_Work required_
Each record that follows is to be duplicated exactly, though its pictures are not.

_Entries provided_

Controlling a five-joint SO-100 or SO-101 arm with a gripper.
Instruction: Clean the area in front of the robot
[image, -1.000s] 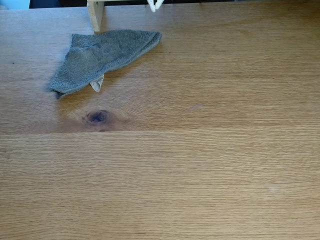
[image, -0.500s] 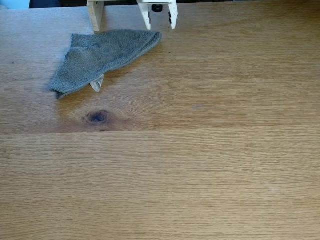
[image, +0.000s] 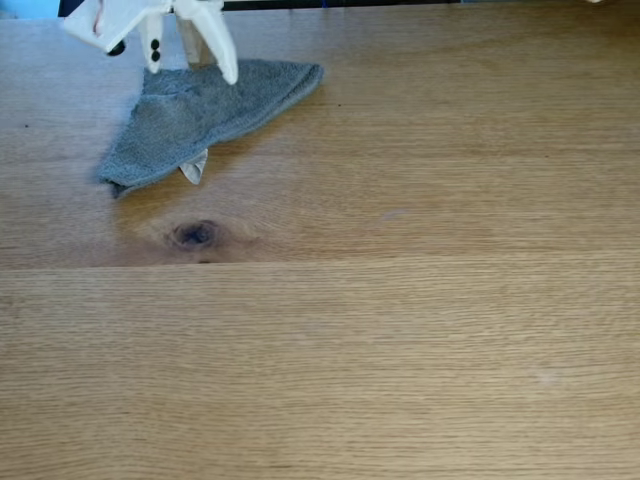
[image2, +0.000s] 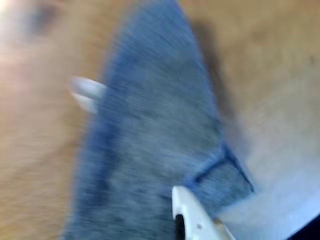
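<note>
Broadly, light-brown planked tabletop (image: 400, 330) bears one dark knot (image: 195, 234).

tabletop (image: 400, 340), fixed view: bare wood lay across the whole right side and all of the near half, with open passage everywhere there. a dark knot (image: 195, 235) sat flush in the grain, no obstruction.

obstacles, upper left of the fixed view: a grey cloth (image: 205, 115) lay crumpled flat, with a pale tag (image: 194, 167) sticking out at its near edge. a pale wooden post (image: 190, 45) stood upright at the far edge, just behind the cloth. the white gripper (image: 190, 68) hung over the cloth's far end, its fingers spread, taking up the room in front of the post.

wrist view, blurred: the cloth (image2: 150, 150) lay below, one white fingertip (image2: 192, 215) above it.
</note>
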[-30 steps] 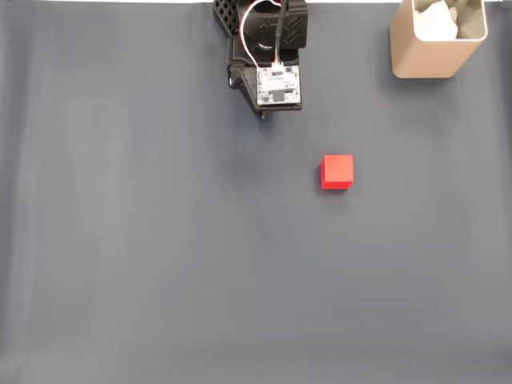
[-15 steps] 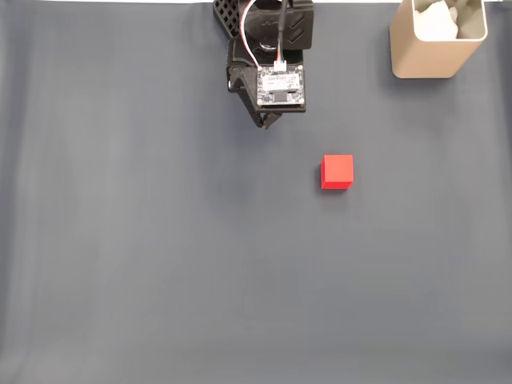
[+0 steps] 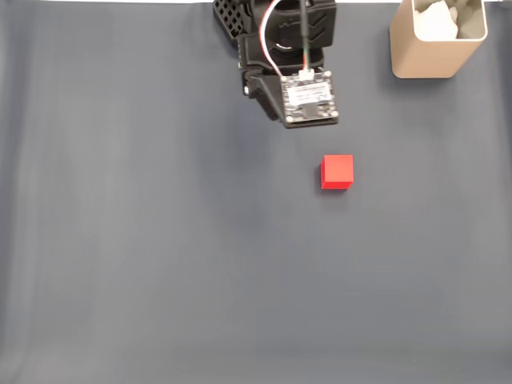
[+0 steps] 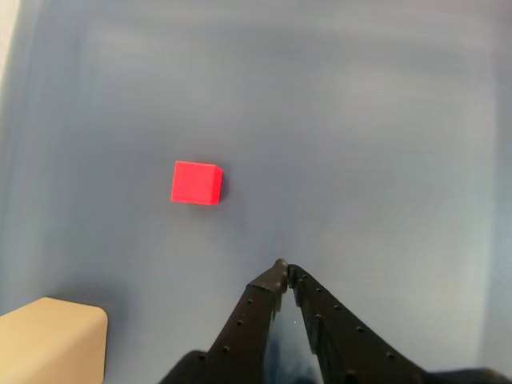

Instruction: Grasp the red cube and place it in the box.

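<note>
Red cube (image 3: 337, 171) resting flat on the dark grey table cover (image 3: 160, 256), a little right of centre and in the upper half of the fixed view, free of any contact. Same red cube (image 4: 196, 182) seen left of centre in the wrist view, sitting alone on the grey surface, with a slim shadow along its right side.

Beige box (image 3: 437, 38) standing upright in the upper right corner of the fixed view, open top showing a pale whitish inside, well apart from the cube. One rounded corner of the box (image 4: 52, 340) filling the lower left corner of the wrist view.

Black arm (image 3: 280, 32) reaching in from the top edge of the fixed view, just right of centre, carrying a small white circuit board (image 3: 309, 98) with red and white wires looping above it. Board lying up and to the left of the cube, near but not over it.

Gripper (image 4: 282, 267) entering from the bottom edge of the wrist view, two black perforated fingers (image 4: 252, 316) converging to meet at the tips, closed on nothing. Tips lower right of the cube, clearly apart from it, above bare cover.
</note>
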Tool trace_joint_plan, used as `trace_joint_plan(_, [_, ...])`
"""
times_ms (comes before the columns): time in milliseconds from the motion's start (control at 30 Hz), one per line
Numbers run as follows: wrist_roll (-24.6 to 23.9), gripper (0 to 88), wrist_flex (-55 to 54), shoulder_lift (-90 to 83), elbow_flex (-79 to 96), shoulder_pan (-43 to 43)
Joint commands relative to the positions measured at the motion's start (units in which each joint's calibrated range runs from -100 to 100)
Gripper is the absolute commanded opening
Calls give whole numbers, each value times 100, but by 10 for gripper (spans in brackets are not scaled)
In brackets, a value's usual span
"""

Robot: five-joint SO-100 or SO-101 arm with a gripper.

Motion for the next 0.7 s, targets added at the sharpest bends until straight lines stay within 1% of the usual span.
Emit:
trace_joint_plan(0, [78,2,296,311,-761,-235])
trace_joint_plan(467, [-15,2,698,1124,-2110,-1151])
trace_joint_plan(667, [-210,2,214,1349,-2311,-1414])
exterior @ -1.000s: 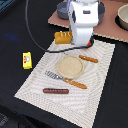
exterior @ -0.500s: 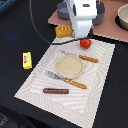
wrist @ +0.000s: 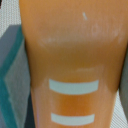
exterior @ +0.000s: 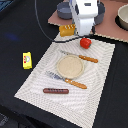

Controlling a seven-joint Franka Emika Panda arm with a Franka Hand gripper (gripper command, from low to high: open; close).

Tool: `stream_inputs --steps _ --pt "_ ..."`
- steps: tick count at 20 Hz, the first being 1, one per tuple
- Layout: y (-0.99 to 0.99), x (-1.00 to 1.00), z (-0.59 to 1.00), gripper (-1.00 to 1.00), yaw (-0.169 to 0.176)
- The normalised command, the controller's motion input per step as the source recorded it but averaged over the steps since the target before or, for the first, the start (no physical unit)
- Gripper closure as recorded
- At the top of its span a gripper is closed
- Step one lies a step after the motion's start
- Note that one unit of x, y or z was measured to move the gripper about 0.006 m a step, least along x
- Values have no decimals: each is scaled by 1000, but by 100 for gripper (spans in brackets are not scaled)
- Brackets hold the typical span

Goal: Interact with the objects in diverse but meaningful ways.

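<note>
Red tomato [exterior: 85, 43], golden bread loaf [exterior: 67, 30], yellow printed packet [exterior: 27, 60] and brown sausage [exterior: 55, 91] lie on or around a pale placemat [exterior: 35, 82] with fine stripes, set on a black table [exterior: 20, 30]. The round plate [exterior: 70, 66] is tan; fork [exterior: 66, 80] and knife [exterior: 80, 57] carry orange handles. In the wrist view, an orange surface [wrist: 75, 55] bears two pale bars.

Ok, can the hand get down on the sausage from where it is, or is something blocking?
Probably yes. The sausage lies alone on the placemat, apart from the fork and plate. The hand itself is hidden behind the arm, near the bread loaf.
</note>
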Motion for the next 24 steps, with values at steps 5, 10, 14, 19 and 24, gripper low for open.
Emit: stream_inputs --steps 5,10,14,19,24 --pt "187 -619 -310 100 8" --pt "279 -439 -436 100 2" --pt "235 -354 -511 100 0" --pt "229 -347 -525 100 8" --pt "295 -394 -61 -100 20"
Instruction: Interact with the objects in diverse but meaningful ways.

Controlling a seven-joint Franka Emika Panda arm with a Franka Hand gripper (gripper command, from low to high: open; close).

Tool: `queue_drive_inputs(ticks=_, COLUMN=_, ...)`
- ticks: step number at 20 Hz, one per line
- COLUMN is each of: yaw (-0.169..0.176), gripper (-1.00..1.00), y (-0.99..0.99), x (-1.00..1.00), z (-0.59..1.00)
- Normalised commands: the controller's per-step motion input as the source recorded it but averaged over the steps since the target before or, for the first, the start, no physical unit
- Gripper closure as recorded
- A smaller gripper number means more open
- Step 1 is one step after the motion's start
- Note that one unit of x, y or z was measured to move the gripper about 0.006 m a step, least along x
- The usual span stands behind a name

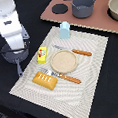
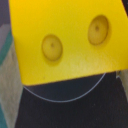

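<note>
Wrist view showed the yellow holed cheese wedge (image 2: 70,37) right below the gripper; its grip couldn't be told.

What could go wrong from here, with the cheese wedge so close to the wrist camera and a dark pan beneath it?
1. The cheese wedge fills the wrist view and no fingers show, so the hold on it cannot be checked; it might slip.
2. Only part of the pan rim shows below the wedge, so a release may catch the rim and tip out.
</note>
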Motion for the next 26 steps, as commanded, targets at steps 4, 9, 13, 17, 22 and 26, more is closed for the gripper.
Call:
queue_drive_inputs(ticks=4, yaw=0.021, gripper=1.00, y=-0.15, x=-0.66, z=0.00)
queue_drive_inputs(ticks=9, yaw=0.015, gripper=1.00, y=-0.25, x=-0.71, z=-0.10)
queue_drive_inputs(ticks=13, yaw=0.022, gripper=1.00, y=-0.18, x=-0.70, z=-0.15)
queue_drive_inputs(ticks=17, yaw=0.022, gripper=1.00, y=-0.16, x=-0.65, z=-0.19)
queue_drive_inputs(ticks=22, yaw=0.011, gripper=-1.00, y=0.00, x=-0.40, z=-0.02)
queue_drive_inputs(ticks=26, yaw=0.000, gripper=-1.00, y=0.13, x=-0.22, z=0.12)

_Completed exercise_
Controlling a five-joint SO-100 or SO-101 arm with a gripper.
Instruction: Clean the area in front of the robot
[image, -1.000s] 
[image, -0.500s] 
[image, +0.000s] 
[image2, +0.000s] 
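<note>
Broadly, light-brown planked tabletop (image: 400, 330) bears one dark knot (image: 195, 234).

tabletop (image: 400, 340), fixed view: bare wood lay across the whole right side and all of the near half, with open passage everywhere there. a dark knot (image: 195, 235) sat flush in the grain, no obstruction.

obstacles, upper left of the fixed view: a grey cloth (image: 205, 115) lay crumpled flat, with a pale tag (image: 194, 167) sticking out at its near edge. a pale wooden post (image: 190, 45) stood upright at the far edge, just behind the cloth. the white gripper (image: 190, 68) hung over the cloth's far end, its fingers spread, taking up the room in front of the post.

wrist view, blurred: the cloth (image2: 150, 150) lay below, one white fingertip (image2: 192, 215) above it.
</note>
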[-30 steps] 
[-15 steps] 
[+0 steps] 
[+0 steps] 

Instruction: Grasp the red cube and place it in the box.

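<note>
Red cube (image 3: 337, 171) resting flat on the dark grey table cover (image 3: 160, 256), a little right of centre and in the upper half of the fixed view, free of any contact. Same red cube (image 4: 196, 182) seen left of centre in the wrist view, sitting alone on the grey surface, with a slim shadow along its right side.

Beige box (image 3: 437, 38) standing upright in the upper right corner of the fixed view, open top showing a pale whitish inside, well apart from the cube. One rounded corner of the box (image 4: 52, 340) filling the lower left corner of the wrist view.

Black arm (image 3: 280, 32) reaching in from the top edge of the fixed view, just right of centre, carrying a small white circuit board (image 3: 309, 98) with red and white wires looping above it. Board lying up and to the left of the cube, near but not over it.

Gripper (image 4: 282, 267) entering from the bottom edge of the wrist view, two black perforated fingers (image 4: 252, 316) converging to meet at the tips, closed on nothing. Tips lower right of the cube, clearly apart from it, above bare cover.
</note>
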Tool trace_joint_plan, used as `trace_joint_plan(_, [_, ...])`
"""
times_ms (comes before the columns): time in milliseconds from the motion's start (control at 30 Hz), one per line
Numbers run as follows: wrist_roll (-24.6 to 23.9), gripper (0 to 88), wrist_flex (-55 to 54), shoulder_lift (-90 to 83), elbow_flex (-79 to 96), shoulder_pan (-43 to 43)
Joint commands relative to the positions measured at the motion's start (units in which each joint's calibrated range runs from -100 to 100)
Gripper is the absolute commanded opening
Calls give whole numbers, each value times 100, but by 10 for gripper (spans in brackets are not scaled)
In brackets, a value's usual span
"""

Robot: five-joint SO-100 or SO-101 arm with a gripper.

Motion for the next 0.7 s, targets added at the sharpest bends until straight lines stay within 1% of the usual span.
Emit:
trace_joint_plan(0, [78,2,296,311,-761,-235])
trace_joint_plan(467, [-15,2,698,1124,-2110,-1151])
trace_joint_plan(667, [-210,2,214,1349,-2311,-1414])
exterior @ -1.000s: 
exterior @ -0.500s: 
wrist @ +0.000s: 
exterior @ +0.000s: 

Controlling a seven-joint Franka Emika Panda arm with a Franka Hand gripper (gripper command, from low to high: open; close).

Tool: `stream_inputs --steps _ --pt "_ ..."`
- steps: tick count at 20 Hz, the first being 1, one per tuple
- Layout: y (-0.99 to 0.99), x (-1.00 to 1.00), z (-0.59 to 1.00), gripper (-1.00 to 1.00), yaw (-0.169 to 0.176)
- The normalised command, the controller's motion input per step as the source recorded it but averaged over the steps since the target before or, for the first, the start (no physical unit)
- Gripper closure as recorded
- At the top of its span a gripper is closed
- Step one lies a step after the motion's start
- Note that one unit of x, y or z was measured to move the gripper about 0.006 m a step, least along x
- Values have no decimals: each is scaled by 1000, but by 100 for gripper (spans in brackets are not scaled)
- Brackets hold the typical span

Goal: Interact with the objects in diverse but meaningful ways.

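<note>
Red tomato [exterior: 85, 43], golden bread loaf [exterior: 67, 30], yellow printed packet [exterior: 27, 60] and brown sausage [exterior: 55, 91] lie on or around a pale placemat [exterior: 35, 82] with fine stripes, set on a black table [exterior: 20, 30]. The round plate [exterior: 70, 66] is tan; fork [exterior: 66, 80] and knife [exterior: 80, 57] carry orange handles. In the wrist view, an orange surface [wrist: 75, 55] bears two pale bars.

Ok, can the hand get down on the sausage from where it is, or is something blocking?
Probably yes. The sausage lies alone on the placemat, apart from the fork and plate. The hand itself is hidden behind the arm, near the bread loaf.
</note>
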Motion for the next 24 steps, with values at steps 5, 10, 14, 19 and 24, gripper low for open.
Emit: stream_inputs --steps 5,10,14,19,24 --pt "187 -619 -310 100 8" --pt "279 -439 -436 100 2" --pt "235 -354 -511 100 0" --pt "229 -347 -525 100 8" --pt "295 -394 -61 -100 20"
Instruction: Interact with the objects in diverse but meaningful ways.

Controlling a seven-joint Franka Emika Panda arm with a Franka Hand gripper (gripper command, from low to high: open; close).

Tool: `queue_drive_inputs(ticks=_, COLUMN=_, ...)`
- ticks: step number at 20 Hz, one per line
- COLUMN is each of: yaw (-0.169..0.176), gripper (-1.00..1.00), y (-0.99..0.99), x (-1.00..1.00), z (-0.59..1.00)
- Normalised commands: the controller's per-step motion input as the source recorded it but averaged over the steps since the target before or, for the first, the start, no physical unit
- Gripper closure as recorded
- A smaller gripper number means more open
- Step 1 is one step after the motion's start
- Note that one unit of x, y or z was measured to move the gripper about 0.006 m a step, least along x
- The usual span stands behind a name


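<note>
Wrist view showed the yellow holed cheese wedge (image 2: 70,37) right below the gripper; its grip couldn't be told.

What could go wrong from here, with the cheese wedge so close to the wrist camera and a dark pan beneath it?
1. The cheese wedge fills the wrist view and no fingers show, so the hold on it cannot be checked; it might slip.
2. Only part of the pan rim shows below the wedge, so a release may catch the rim and tip out.
</note>
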Motion for the next 26 steps, as commanded, targets at steps 4, 9, 13, 17, 22 and 26, more is closed for the gripper.
Call:
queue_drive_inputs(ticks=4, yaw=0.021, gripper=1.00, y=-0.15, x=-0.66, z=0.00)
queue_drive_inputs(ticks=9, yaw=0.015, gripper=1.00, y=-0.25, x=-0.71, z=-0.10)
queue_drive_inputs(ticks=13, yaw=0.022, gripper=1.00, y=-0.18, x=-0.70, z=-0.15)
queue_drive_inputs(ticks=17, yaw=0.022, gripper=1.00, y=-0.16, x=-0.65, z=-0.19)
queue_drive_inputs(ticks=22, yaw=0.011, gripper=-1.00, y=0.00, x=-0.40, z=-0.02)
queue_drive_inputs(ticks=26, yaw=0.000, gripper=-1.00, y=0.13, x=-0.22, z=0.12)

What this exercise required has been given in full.